• [Exercise directions]: Please output the section of the listing below that opens with the line containing "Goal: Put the" and closes with the line containing "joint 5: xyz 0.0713", exactly and with nothing else.

---+---

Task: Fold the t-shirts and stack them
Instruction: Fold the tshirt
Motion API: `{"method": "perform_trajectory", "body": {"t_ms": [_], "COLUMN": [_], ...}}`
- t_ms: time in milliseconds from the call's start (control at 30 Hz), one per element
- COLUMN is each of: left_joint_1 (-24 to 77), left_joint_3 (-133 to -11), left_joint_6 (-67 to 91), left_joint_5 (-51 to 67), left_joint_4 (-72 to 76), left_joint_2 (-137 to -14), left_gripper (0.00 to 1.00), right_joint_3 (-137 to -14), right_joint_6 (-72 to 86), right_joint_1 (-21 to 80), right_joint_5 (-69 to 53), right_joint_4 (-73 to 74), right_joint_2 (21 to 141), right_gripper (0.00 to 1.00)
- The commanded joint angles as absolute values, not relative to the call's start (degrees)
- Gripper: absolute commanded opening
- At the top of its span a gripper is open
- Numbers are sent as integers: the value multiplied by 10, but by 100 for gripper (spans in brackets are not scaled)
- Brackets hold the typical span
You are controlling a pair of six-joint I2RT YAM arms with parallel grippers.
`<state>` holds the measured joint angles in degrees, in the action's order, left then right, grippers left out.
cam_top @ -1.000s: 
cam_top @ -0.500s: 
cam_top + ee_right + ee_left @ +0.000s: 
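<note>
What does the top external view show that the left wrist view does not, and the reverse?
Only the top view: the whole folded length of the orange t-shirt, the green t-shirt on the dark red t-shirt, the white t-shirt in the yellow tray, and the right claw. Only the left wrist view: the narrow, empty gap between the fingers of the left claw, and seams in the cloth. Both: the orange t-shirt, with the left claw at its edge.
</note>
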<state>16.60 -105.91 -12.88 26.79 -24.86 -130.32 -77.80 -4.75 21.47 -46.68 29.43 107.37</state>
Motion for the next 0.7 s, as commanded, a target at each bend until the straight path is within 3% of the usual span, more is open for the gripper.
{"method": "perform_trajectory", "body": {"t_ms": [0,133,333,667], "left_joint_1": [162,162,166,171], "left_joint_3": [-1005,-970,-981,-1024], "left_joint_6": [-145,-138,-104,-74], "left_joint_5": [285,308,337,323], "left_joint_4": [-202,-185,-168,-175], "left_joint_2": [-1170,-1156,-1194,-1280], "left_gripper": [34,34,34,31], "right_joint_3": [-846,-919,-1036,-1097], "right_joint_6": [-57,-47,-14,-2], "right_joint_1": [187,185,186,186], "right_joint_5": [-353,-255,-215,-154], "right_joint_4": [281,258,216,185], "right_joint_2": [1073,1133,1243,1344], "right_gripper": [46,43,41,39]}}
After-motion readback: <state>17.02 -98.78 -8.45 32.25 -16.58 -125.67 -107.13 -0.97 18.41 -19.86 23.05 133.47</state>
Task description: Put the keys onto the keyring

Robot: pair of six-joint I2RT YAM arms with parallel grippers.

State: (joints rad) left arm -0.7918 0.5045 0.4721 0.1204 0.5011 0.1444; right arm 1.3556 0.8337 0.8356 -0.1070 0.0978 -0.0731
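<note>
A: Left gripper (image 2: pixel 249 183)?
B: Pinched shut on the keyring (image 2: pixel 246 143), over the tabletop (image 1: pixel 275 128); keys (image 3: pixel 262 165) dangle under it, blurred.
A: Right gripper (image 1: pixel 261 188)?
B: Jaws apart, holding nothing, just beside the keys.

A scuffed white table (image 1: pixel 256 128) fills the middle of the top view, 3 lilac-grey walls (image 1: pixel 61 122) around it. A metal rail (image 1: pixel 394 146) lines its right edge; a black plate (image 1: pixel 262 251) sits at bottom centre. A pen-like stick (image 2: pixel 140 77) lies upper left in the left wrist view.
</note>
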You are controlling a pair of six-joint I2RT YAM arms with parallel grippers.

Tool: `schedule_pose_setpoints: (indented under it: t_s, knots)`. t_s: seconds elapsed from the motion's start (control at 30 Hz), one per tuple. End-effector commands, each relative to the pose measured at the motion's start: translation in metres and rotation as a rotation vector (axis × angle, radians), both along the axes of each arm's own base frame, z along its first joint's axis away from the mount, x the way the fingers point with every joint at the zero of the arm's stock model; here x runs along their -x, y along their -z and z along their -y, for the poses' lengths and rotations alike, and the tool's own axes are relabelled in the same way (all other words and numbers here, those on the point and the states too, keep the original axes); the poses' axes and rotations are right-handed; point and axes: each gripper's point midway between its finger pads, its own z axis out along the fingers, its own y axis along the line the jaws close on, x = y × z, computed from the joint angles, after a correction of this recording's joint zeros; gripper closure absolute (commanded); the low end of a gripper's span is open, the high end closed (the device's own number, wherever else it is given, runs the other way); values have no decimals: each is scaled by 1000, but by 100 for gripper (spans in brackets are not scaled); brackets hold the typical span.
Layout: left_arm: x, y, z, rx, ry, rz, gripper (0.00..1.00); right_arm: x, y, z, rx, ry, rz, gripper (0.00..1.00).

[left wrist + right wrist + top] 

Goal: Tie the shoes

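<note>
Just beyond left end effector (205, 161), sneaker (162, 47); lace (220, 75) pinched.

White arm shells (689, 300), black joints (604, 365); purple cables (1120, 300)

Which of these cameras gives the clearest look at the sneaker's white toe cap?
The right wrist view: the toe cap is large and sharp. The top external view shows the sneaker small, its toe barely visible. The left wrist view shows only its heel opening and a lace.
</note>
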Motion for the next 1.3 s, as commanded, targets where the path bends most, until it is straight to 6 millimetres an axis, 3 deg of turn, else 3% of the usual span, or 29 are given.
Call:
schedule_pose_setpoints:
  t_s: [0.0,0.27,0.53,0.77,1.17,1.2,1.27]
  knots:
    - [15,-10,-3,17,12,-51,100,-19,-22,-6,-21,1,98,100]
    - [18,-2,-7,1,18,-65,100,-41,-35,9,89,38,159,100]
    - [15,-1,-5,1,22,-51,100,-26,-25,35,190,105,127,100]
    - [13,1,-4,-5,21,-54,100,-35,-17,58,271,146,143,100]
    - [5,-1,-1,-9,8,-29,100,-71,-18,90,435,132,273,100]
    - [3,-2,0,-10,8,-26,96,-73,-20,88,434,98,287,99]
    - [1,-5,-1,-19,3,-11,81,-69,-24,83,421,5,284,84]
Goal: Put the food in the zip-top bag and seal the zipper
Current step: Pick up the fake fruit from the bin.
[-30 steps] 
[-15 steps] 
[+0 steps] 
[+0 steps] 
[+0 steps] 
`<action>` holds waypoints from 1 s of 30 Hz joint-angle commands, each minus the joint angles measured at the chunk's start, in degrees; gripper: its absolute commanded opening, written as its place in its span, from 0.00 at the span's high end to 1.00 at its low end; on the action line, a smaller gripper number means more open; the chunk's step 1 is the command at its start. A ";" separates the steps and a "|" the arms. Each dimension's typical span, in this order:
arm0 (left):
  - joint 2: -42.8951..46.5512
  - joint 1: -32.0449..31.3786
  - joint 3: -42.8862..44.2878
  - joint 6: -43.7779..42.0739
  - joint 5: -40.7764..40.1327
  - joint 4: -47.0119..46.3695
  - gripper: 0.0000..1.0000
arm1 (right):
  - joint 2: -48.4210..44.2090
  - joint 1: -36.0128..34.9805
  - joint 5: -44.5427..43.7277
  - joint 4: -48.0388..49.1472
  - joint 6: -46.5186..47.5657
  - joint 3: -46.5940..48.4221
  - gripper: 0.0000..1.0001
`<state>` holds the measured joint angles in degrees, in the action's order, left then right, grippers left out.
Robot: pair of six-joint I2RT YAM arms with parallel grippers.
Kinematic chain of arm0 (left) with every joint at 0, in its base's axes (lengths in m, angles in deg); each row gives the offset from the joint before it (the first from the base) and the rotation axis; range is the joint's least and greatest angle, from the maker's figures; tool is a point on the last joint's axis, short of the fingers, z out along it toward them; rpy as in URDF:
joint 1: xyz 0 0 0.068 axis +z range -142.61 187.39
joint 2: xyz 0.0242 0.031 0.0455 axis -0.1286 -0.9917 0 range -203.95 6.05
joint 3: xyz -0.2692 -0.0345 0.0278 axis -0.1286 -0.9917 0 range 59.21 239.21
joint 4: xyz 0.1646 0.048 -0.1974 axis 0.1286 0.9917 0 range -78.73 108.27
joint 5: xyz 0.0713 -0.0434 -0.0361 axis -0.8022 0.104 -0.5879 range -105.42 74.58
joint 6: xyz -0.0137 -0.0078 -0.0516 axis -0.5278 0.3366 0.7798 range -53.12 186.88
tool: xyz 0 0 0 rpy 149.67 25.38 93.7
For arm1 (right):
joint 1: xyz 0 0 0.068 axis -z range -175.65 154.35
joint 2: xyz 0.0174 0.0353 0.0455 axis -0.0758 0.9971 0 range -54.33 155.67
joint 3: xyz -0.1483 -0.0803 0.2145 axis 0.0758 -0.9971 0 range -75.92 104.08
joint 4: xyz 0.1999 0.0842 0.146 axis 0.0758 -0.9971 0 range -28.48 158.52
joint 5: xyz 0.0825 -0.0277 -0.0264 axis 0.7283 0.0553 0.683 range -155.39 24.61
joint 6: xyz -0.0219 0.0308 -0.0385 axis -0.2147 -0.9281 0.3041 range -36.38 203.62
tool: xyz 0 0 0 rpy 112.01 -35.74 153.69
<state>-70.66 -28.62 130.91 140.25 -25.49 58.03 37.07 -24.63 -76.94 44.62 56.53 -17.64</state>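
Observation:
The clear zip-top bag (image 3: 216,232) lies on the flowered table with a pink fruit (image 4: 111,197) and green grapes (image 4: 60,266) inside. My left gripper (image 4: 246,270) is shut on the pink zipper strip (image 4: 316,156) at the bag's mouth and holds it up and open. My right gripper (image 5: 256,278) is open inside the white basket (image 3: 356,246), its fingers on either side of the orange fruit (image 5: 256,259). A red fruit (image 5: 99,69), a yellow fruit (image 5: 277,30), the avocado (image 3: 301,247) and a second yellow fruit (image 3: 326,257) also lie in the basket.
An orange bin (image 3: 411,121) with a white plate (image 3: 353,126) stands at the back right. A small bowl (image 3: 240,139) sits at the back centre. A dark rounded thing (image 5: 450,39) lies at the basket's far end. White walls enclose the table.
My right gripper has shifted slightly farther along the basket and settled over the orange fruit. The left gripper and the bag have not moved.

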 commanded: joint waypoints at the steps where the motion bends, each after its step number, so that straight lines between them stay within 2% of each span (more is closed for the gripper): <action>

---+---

• [Result below]:
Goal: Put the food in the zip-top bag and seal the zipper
Current step: Pick up the fake fruit from the bin.
[-30 steps] 
[-15 steps] 
[+0 steps] 
[+0 steps] 
[+0 steps] 
`<action>` holds waypoints from 1 s of 30 Hz joint-angle commands, each minus the joint angles measured at the chunk's start, in degrees; gripper: its absolute commanded opening, written as its place in its span, from 0.00 at the span's high end to 1.00 at its low end; on the action line, a smaller gripper number means more open; the chunk's step 1 is the command at its start. A ";" separates the steps and a "|" the arms. Each dimension's typical span, in this order:
arm0 (left):
  - joint 2: -42.8951..46.5512
  - joint 1: -32.0449..31.3786
  - joint 3: -42.8862..44.2878
  - joint 6: -43.7779..42.0739
  - joint 5: -40.7764..40.1327
  - joint 4: -47.0119..46.3695
  - gripper: 0.0000..1.0000
arm1 (right):
  - joint 2: -48.4210..44.2090
  - joint 1: -36.0128..34.9805
  - joint 5: -44.5427..43.7277
  - joint 4: -48.0388..49.1472
  - joint 6: -46.5186..47.5657
  - joint 3: -46.5940..48.4221
  - gripper: 0.0000..1.0001
`<state>` holds the measured joint angles in degrees, in the action's order, left then right, grippers left out.
Robot: pair of six-joint I2RT YAM arms with parallel grippers.
Kinematic chain of arm0 (left) with every joint at 0, in its base's axes (lengths in m, angles in deg); each row gives the offset from the joint before it (the first from the base) and the rotation axis; range is the joint's least and greatest angle, from the maker's figures; tool is a point on the last joint's axis, short of the fingers, z out along it toward them; rpy as in URDF:
joint 1: xyz 0 0 0.068 axis +z range -142.61 187.39
joint 2: xyz 0.0242 0.031 0.0455 axis -0.1286 -0.9917 0 range -203.95 6.05
joint 3: xyz -0.2692 -0.0345 0.0278 axis -0.1286 -0.9917 0 range 59.21 239.21
joint 4: xyz 0.1646 0.048 -0.1974 axis 0.1286 0.9917 0 range -78.73 108.27
joint 5: xyz 0.0713 -0.0434 -0.0361 axis -0.8022 0.104 -0.5879 range -105.42 74.58

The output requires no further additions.